TRY IT:
Each line of the data below from the one holding "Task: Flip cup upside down" to the one holding "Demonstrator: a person", inclusive, is to be reproduced exactly; no other line belongs in the answer.

========================================

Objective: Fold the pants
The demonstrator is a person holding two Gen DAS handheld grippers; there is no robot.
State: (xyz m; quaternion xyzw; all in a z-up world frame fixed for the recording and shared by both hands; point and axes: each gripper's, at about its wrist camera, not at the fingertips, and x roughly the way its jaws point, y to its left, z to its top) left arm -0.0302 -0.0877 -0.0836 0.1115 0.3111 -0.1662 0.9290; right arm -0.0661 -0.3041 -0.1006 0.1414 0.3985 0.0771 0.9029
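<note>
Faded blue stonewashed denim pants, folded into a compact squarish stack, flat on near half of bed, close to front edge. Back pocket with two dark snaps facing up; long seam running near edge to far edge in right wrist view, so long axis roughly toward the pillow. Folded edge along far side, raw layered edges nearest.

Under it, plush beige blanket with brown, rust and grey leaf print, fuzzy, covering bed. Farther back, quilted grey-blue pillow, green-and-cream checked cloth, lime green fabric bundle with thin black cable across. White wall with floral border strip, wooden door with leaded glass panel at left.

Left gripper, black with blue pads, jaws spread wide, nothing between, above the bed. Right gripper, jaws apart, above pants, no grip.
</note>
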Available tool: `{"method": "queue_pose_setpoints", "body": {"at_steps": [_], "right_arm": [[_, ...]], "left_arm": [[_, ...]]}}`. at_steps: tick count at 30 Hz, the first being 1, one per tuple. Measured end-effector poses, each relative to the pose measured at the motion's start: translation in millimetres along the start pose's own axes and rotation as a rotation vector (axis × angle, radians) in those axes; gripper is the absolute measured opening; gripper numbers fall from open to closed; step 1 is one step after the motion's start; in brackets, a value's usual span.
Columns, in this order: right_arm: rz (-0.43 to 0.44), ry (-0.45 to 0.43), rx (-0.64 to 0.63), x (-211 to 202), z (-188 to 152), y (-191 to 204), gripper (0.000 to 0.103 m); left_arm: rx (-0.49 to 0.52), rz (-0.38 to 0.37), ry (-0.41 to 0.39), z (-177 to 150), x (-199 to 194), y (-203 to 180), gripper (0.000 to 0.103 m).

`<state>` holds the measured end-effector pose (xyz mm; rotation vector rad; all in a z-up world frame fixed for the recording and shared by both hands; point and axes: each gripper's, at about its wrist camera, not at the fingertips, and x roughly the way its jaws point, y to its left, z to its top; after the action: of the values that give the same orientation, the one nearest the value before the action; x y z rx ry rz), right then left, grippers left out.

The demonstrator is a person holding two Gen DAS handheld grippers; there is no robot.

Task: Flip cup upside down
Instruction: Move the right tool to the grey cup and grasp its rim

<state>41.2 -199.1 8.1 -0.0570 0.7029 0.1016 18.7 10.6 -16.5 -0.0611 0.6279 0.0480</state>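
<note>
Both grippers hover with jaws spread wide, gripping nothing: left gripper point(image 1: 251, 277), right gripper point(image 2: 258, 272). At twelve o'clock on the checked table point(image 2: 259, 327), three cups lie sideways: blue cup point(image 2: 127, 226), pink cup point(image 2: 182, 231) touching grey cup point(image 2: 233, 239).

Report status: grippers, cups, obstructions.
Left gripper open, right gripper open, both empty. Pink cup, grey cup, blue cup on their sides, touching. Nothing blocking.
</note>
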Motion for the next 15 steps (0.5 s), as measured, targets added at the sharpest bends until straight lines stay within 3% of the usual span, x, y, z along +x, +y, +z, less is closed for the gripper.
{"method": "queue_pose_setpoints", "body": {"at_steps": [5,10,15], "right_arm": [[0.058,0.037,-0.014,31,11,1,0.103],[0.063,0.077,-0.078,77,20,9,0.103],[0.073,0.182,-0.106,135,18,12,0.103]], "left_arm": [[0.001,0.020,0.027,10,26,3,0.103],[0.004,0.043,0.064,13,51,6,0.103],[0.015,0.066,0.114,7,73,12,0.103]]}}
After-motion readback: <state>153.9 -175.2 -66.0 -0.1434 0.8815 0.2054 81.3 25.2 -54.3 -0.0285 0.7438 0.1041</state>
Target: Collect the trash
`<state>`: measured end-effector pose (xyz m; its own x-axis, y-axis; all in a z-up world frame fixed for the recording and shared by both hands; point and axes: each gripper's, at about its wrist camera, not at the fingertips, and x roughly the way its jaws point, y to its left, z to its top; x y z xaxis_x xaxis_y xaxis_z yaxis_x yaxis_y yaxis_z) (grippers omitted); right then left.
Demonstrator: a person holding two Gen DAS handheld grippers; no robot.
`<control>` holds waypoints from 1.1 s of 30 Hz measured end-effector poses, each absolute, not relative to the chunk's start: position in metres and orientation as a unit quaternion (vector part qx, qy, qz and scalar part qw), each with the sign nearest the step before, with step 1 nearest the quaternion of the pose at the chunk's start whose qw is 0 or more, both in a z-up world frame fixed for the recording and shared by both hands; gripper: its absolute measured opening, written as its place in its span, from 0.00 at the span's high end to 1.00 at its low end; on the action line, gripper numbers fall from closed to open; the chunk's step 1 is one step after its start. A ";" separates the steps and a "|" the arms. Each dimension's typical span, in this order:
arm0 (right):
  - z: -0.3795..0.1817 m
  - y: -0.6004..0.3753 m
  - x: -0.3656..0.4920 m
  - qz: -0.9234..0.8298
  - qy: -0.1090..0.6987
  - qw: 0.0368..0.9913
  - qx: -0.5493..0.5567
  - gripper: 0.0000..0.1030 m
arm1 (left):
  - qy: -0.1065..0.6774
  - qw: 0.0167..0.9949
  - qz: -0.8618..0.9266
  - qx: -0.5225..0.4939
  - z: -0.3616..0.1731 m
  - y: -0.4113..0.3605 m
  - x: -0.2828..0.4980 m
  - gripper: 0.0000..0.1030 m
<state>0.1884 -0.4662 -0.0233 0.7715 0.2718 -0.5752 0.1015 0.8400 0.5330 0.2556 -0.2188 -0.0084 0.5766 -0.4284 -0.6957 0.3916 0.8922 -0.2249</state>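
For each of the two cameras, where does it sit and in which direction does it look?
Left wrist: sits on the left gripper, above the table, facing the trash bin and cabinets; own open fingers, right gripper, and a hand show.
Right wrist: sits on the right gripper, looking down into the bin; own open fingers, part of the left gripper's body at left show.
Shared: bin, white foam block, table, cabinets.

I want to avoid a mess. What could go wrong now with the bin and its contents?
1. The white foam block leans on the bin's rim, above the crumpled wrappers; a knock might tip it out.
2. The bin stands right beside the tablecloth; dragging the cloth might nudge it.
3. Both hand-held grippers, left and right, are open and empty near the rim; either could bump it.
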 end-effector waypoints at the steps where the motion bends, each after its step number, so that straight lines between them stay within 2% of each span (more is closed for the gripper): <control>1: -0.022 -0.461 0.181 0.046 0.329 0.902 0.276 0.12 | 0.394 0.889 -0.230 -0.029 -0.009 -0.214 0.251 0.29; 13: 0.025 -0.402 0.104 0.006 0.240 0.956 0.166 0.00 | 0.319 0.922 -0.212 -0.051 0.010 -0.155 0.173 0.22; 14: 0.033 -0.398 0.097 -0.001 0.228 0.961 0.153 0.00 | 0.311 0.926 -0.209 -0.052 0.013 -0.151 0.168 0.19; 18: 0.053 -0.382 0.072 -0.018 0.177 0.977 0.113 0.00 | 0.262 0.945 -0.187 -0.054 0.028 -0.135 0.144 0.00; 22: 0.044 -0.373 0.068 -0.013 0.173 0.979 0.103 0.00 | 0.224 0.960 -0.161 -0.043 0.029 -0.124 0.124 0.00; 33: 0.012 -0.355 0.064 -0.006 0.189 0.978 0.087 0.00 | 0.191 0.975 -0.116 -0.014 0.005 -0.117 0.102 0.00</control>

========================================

COMPLETED EXERCISE:
Task: Flip cup upside down
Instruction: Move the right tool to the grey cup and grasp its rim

<state>41.2 -199.1 8.1 -0.0570 0.7029 0.1016 18.7 10.6 -16.5 -0.0611 0.6279 0.0480</state>
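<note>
Both grippers hover with jaws spread wide, gripping nothing: left gripper point(image 1: 251, 277), right gripper point(image 2: 258, 272). At twelve o'clock on the checked table point(image 2: 259, 327), three cups lie sideways: blue cup point(image 2: 127, 226), pink cup point(image 2: 182, 231) touching grey cup point(image 2: 233, 239).

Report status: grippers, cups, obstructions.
Left gripper open, right gripper open, both empty. Pink cup, grey cup, blue cup on their sides, touching. Nothing blocking.
</note>
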Motion for the next 15 steps (0.5 s), as measured, targets added at the sharpest bends until straight lines stay within 3% of the usual span, x, y, z along +x, +y, +z, less is closed for the gripper.
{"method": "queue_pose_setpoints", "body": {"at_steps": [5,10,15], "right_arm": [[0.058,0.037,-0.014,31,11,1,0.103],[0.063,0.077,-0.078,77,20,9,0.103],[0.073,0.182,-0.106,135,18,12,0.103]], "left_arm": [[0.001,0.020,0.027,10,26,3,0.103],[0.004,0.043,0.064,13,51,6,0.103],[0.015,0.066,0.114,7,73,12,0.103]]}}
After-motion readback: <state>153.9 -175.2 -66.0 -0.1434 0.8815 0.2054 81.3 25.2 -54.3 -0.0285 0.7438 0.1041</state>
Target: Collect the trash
`<state>`: measured end-effector pose (xyz m; its own x-axis, y-axis; all in a z-up world frame fixed for the recording and shared by both hands; point and axes: each gripper's, at about its wrist camera, not at the fingertips, and x roughly the way its jaws point, y to its left, z to its top; x y z xaxis_x xaxis_y xaxis_z yaxis_x yaxis_y yaxis_z) (grippers omitted); right then left.
Demonstrator: a person holding two Gen DAS handheld grippers; no robot.

No further output is required, since the answer is complete.